**What the task asks**. Repeat the data exactly as given below, dropping every picture.

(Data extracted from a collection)
• • • • •

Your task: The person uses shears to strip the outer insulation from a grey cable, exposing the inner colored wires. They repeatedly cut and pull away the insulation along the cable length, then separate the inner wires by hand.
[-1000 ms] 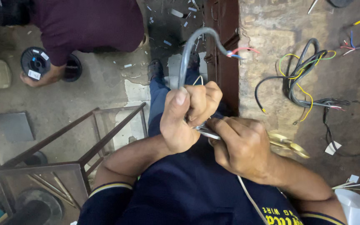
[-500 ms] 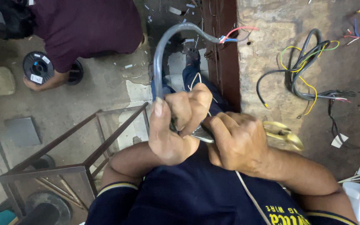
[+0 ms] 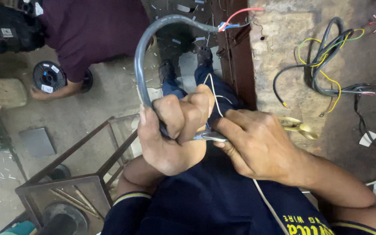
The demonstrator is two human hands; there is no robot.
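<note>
Centre frame: left hand [image 3: 175, 130] grip clenched round grey cable [image 3: 142, 65]; right hand [image 3: 255, 146] closed on blade tool [image 3: 209, 137] at sheath. Stripping under way, likely; next calls for steady, shallow cutting.

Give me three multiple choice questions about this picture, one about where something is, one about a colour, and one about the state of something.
1. Where do the yellow-handled scissors lie?
A. on the ledge beside the right hand
B. inside the metal frame
C. by the other person's spool

2. What colour is the thick cable in the left hand?
A. orange
B. grey
C. white

3. How does that cable stand?
A. straight on the floor
B. coiled on a spool
C. bent in an arch, coloured wires bare at its end

Answers: 1 A, they rest on the ledge past the knuckles. 2 B, its jacket is grey. 3 C, it curves overhead.
</note>
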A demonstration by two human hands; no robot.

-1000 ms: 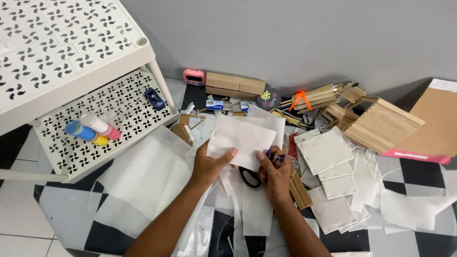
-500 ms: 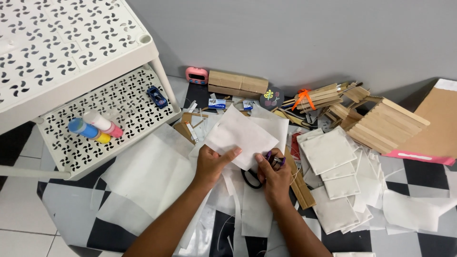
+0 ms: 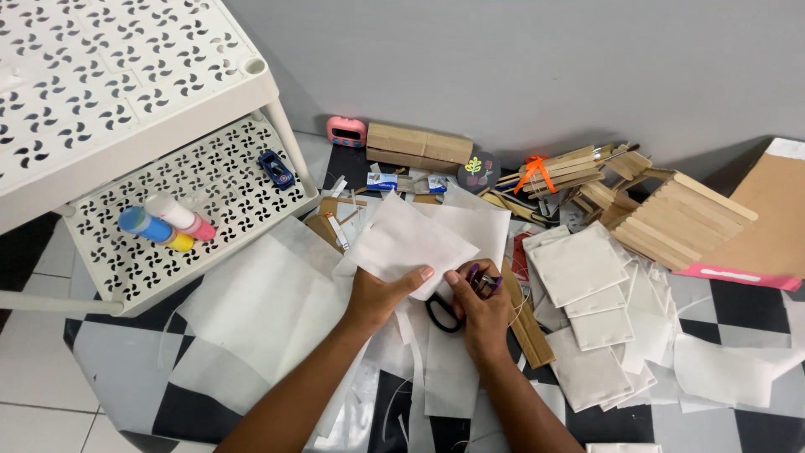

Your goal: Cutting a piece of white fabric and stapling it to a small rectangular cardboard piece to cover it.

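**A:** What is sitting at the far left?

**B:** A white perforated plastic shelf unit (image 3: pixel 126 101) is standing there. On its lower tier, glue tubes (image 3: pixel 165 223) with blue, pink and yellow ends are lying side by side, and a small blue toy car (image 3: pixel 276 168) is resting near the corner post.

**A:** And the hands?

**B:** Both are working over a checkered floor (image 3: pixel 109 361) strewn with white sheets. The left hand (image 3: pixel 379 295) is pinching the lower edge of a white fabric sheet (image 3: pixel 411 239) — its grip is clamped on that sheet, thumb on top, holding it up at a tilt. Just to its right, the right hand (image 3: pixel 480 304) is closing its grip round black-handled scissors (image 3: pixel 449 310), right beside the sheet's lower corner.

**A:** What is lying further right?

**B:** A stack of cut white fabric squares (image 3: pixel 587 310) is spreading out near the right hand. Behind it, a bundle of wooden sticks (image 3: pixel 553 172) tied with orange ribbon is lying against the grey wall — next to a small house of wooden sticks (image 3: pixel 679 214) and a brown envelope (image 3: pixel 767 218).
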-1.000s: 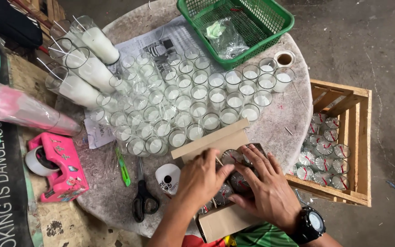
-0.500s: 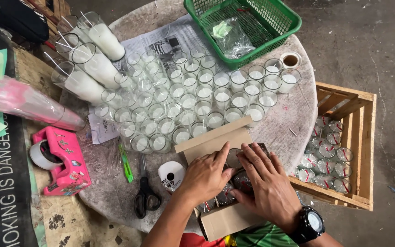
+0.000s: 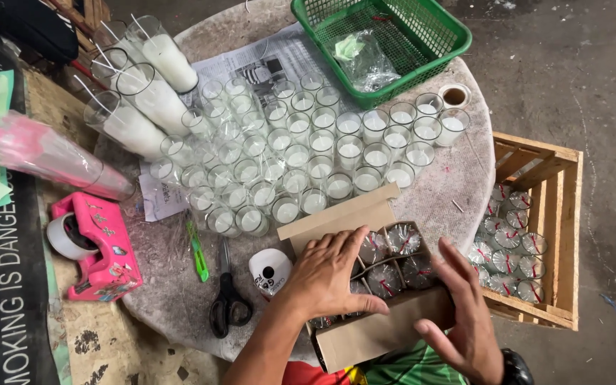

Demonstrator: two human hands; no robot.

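Hands at lower centre of frame: left hand (image 3: 326, 274) spread flat, palm pressing on wrapped candles (image 3: 392, 258) inside cardboard box (image 3: 379, 331); right hand (image 3: 465, 321) open, fingers loose, cupping box's right side, gripping nothing. We judge: keep candles level, press gently, steady box wall. Beyond, filled glass cups (image 3: 301, 160) mid-frame; scissors (image 3: 228, 299) lower left; wooden crate (image 3: 536, 235) at right.

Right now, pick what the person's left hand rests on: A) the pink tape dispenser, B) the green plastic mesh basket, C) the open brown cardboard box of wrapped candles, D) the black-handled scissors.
C: the left hand lies flat on the wrapped candles inside the open brown cardboard box, while the right hand hovers open at the box's right end.
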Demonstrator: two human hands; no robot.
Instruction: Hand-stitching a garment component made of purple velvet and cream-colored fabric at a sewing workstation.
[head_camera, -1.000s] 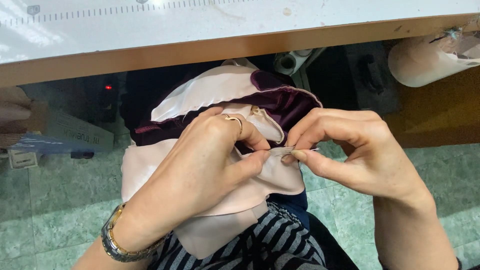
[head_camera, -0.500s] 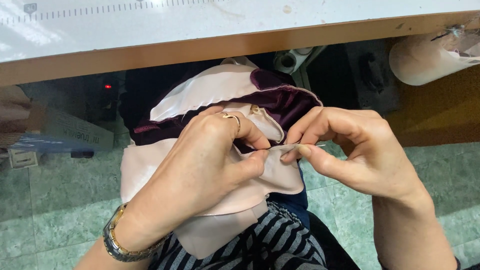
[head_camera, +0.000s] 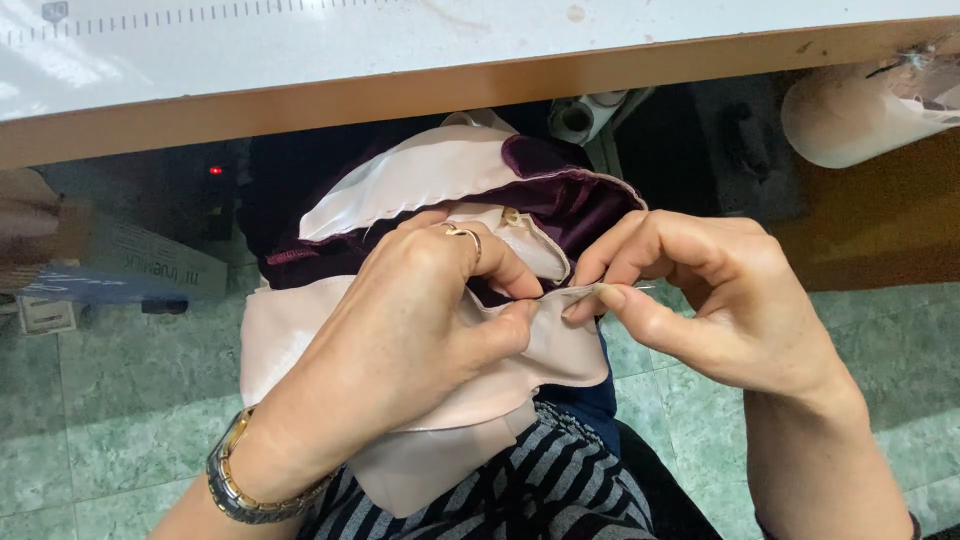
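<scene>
— Left hand (head_camera: 400, 330)?
— Pinched shut on the pale pink fabric (head_camera: 560, 350), thumb and forefinger narrow at its folded edge, ring on one finger, wristwatch (head_camera: 240, 480) lower down.
— Right hand (head_camera: 700, 300)?
— Closed narrow on a thin needle (head_camera: 625, 289), tips touching the same fold, right against the left thumb.
— Fabric's place?
— Lay in the lap over a striped garment (head_camera: 520, 490), dark purple velvet (head_camera: 580, 205) behind it, below the wooden front edge of the table (head_camera: 400, 95).

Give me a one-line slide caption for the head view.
Left hand and right hand pinch the edge of pale pink fabric over dark purple velvet, below a table edge.
</scene>
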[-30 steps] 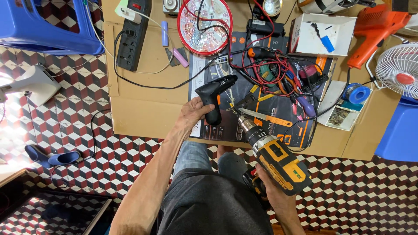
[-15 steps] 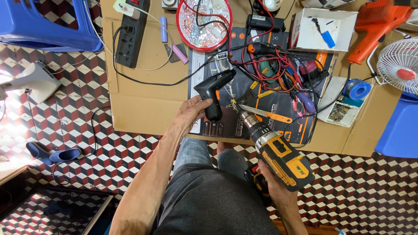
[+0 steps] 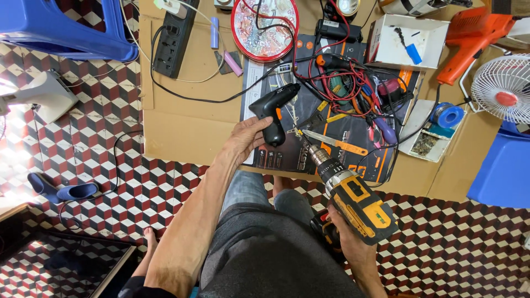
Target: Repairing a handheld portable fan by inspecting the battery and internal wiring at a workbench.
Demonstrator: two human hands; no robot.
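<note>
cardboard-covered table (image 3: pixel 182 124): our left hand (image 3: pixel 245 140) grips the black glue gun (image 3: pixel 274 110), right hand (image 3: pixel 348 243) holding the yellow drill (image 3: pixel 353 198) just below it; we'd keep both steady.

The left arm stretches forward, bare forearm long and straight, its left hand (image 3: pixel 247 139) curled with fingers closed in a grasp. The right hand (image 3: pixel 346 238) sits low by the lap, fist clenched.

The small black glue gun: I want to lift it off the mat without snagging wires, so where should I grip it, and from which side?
Grip the black glue gun by its handle, the lower end nearest the mat's front edge, coming from the left, where the left hand already wraps it. Its nozzle points up-right toward the tangled red and black wires, so that side looks crowded.
</note>
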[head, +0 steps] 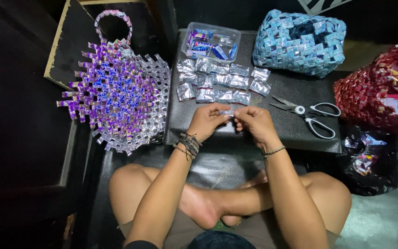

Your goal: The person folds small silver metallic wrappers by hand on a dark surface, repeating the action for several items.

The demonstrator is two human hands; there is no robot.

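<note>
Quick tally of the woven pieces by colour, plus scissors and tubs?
Purple-and-silver woven foil bag with loop handle: 1
Blue woven foil bag: 1
Red woven foil bag: 1
White-handled metal scissors: 1
Clear plastic tub of wrappers: 1
Total: 5

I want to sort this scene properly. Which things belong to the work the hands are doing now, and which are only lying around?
In the work:
- left hand and right hand, pinching one small folded foil strip
- rows of folded silver pieces just beyond the hands
- clear tub of wrappers

Lying about:
- scissors
- purple woven bag
- blue woven bag
- red woven bag
- black bag of scraps
</note>
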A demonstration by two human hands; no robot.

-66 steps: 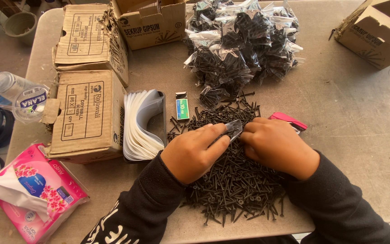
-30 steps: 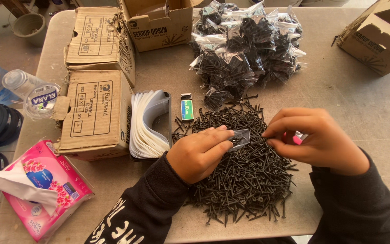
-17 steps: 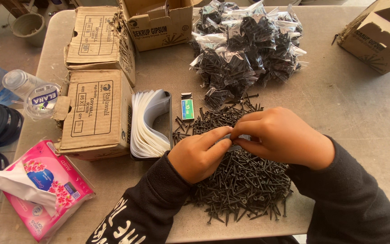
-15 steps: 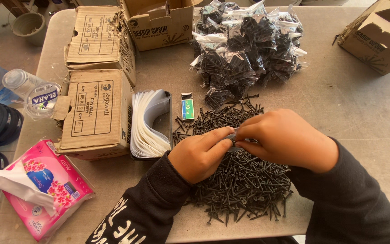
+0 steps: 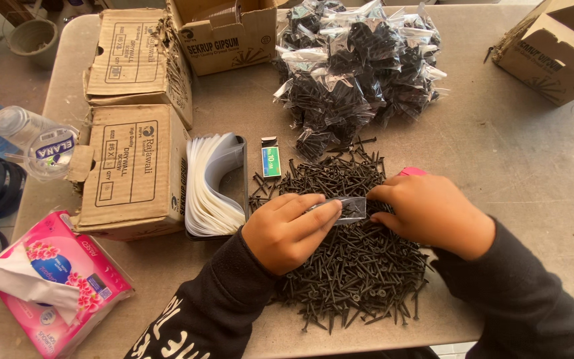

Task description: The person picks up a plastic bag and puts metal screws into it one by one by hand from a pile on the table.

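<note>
head view | left hand [image 5: 287, 229] pinches a small clear bag [image 5: 350, 208] over the loose black screws [image 5: 347, 266]; right hand [image 5: 433, 216] pinches at its mouth | risk: bag may slip, screws may miss it | room: filled bags [image 5: 357, 63] beyond the grip, bag stack [image 5: 210, 186] left of it, table [image 5: 533, 166] bare to the right

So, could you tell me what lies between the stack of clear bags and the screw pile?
In the head view, a small green box lies on the table between the stack of clear bags and the screw pile.

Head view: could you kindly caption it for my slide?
Both hands, left hand and right hand, hold a small clear bag over black screws.
</note>
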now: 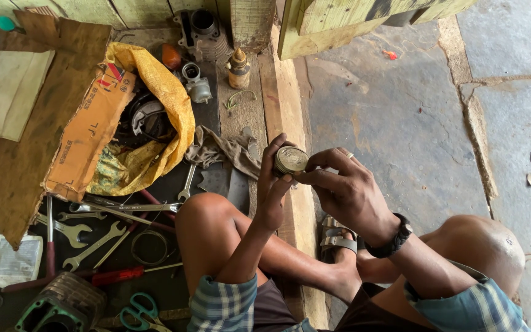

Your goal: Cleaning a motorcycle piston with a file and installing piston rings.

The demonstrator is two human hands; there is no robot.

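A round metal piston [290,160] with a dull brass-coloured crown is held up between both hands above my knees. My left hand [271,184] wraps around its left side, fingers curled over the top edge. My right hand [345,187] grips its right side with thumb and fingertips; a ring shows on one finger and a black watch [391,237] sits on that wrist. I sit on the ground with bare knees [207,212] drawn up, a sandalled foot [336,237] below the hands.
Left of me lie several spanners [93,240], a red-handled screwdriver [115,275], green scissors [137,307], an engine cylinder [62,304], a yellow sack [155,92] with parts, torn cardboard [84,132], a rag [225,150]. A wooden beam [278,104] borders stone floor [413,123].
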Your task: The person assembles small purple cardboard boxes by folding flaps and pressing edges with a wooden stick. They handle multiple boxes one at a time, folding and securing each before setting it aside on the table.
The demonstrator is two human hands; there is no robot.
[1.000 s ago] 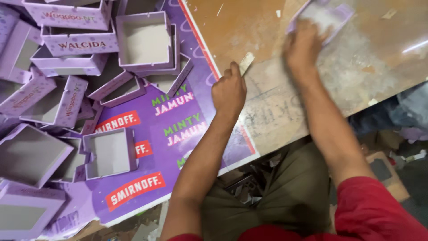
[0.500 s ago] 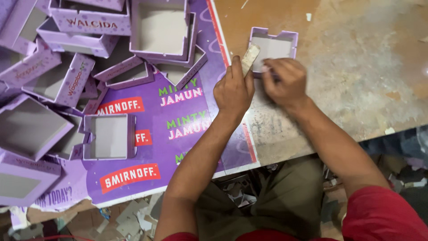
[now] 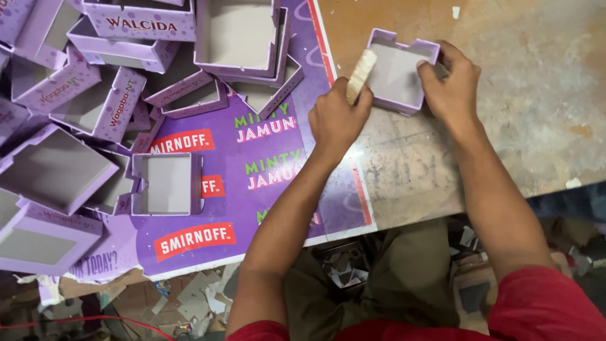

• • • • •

**Solved exercise**.
Your task: The person uses shears to strip the outer insulation from a grey cable, exposing the inner colored wires. They repeatedly cut and pull away the insulation along the cable length, then separate the inner wires by hand.
[-1000 ms] 
[-500 ms] 
[+0 ms] 
The demonstrator is two human hands; there is no robot.
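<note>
Centre frame: left hand [image 3: 175, 130] grip clenched round grey cable [image 3: 142, 65]; right hand [image 3: 255, 146] closed on blade tool [image 3: 209, 137] at sheath. Stripping under way, likely; next calls for steady, shallow cutting.

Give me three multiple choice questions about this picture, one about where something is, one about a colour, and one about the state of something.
1. Where do the yellow-handled scissors lie?
A. on the ledge beside the right hand
B. inside the metal frame
C. by the other person's spool

2. What colour is the thick cable in the left hand?
A. orange
B. grey
C. white

3. How does that cable stand?
A. straight on the floor
B. coiled on a spool
C. bent in an arch, coloured wires bare at its end

Answers: 1 A, they rest on the ledge past the knuckles. 2 B, its jacket is grey. 3 C, it curves overhead.
</note>
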A demonstration by two human hands; no robot.

-1000 ms: 
-500 ms: 
+0 ms: 

Your goal: Cutting a piece of white fabric and stapling it to a small rectangular cardboard piece to cover it.

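**A:** What is sitting at the far left?

**B:** A white perforated plastic shelf unit (image 3: pixel 126 101) is standing there. On its lower tier, glue tubes (image 3: pixel 165 223) with blue, pink and yellow ends are lying side by side, and a small blue toy car (image 3: pixel 276 168) is resting near the corner post.

**A:** And the hands?

**B:** Both are working over a checkered floor (image 3: pixel 109 361) strewn with white sheets. The left hand (image 3: pixel 379 295) is pinching the lower edge of a white fabric sheet (image 3: pixel 411 239) — its grip is clamped on that sheet, thumb on top, holding it up at a tilt. Just to its right, the right hand (image 3: pixel 480 304) is closing its grip round black-handled scissors (image 3: pixel 449 310), right beside the sheet's lower corner.

**A:** What is lying further right?

**B:** A stack of cut white fabric squares (image 3: pixel 587 310) is spreading out near the right hand. Behind it, a bundle of wooden sticks (image 3: pixel 553 172) tied with orange ribbon is lying against the grey wall — next to a small house of wooden sticks (image 3: pixel 679 214) and a brown envelope (image 3: pixel 767 218).
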-1.000s: 
-0.500s: 
+0.000s: 

Demonstrator: two human hands; no robot.

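Hands at lower centre of frame: left hand (image 3: 326, 274) spread flat, palm pressing on wrapped candles (image 3: 392, 258) inside cardboard box (image 3: 379, 331); right hand (image 3: 465, 321) open, fingers loose, cupping box's right side, gripping nothing. We judge: keep candles level, press gently, steady box wall. Beyond, filled glass cups (image 3: 301, 160) mid-frame; scissors (image 3: 228, 299) lower left; wooden crate (image 3: 536, 235) at right.

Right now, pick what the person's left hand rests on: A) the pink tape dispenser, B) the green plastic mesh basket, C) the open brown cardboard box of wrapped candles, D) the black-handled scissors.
C: the left hand lies flat on the wrapped candles inside the open brown cardboard box, while the right hand hovers open at the box's right end.
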Demonstrator: two human hands; no robot.
Instruction: Hand-stitching a garment component made of purple velvet and cream-colored fabric at a sewing workstation.
[head_camera, -1.000s] 
[head_camera, -0.500s] 
[head_camera, +0.000s] 
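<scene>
— Left hand (head_camera: 400, 330)?
— Pinched shut on the pale pink fabric (head_camera: 560, 350), thumb and forefinger narrow at its folded edge, ring on one finger, wristwatch (head_camera: 240, 480) lower down.
— Right hand (head_camera: 700, 300)?
— Closed narrow on a thin needle (head_camera: 625, 289), tips touching the same fold, right against the left thumb.
— Fabric's place?
— Lay in the lap over a striped garment (head_camera: 520, 490), dark purple velvet (head_camera: 580, 205) behind it, below the wooden front edge of the table (head_camera: 400, 95).

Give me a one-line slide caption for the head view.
Left hand and right hand pinch the edge of pale pink fabric over dark purple velvet, below a table edge.
</scene>
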[-30 steps] 
[-15 steps] 
[+0 steps] 
Target: Repairing a handheld portable fan by inspecting the battery and internal wiring at a workbench.
Demonstrator: two human hands; no robot.
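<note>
cardboard-covered table (image 3: pixel 182 124): our left hand (image 3: pixel 245 140) grips the black glue gun (image 3: pixel 274 110), right hand (image 3: pixel 348 243) holding the yellow drill (image 3: pixel 353 198) just below it; we'd keep both steady.

The left arm stretches forward, bare forearm long and straight, its left hand (image 3: pixel 247 139) curled with fingers closed in a grasp. The right hand (image 3: pixel 346 238) sits low by the lap, fist clenched.

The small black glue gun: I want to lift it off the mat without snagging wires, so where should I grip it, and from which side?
Grip the black glue gun by its handle, the lower end nearest the mat's front edge, coming from the left, where the left hand already wraps it. Its nozzle points up-right toward the tangled red and black wires, so that side looks crowded.
</note>
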[head, +0 steps] 

Your goal: The person folds small silver metallic wrappers by hand on a dark surface, repeating the action for several items.

The demonstrator is two human hands; there is no robot.

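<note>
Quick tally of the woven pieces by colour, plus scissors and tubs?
Purple-and-silver woven foil bag with loop handle: 1
Blue woven foil bag: 1
Red woven foil bag: 1
White-handled metal scissors: 1
Clear plastic tub of wrappers: 1
Total: 5

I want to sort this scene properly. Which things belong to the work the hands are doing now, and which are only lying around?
In the work:
- left hand and right hand, pinching one small folded foil strip
- rows of folded silver pieces just beyond the hands
- clear tub of wrappers

Lying about:
- scissors
- purple woven bag
- blue woven bag
- red woven bag
- black bag of scraps
</note>
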A demonstration by two human hands; no robot.

-66 steps: 
-30 steps: 
-17 steps: 
-15 steps: 
+0 steps: 

Task description: The person picks up a plastic bag and puts metal screws into it one by one by hand from a pile on the table.

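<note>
head view | left hand [image 5: 287, 229] pinches a small clear bag [image 5: 350, 208] over the loose black screws [image 5: 347, 266]; right hand [image 5: 433, 216] pinches at its mouth | risk: bag may slip, screws may miss it | room: filled bags [image 5: 357, 63] beyond the grip, bag stack [image 5: 210, 186] left of it, table [image 5: 533, 166] bare to the right

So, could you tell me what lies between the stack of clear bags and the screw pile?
In the head view, a small green box lies on the table between the stack of clear bags and the screw pile.

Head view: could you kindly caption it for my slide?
Both hands, left hand and right hand, hold a small clear bag over black screws.
</note>
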now: 

Your goal: Cleaning a motorcycle piston with a file and installing piston rings.

The demonstrator is two human hands; there is no robot.

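A round metal piston [290,160] with a dull brass-coloured crown is held up between both hands above my knees. My left hand [271,184] wraps around its left side, fingers curled over the top edge. My right hand [345,187] grips its right side with thumb and fingertips; a ring shows on one finger and a black watch [391,237] sits on that wrist. I sit on the ground with bare knees [207,212] drawn up, a sandalled foot [336,237] below the hands.
Left of me lie several spanners [93,240], a red-handled screwdriver [115,275], green scissors [137,307], an engine cylinder [62,304], a yellow sack [155,92] with parts, torn cardboard [84,132], a rag [225,150]. A wooden beam [278,104] borders stone floor [413,123].
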Your task: The person assembles small purple cardboard boxes by folding flaps and pressing edges with a wooden stick. They handle multiple boxes one at a time, folding and securing each before setting it aside on the table.
The demonstrator is two human hands; there is no robot.
[1.000 s ago] 
[0.500 s ago] 
[now] 

The response to this exercise has been given in full.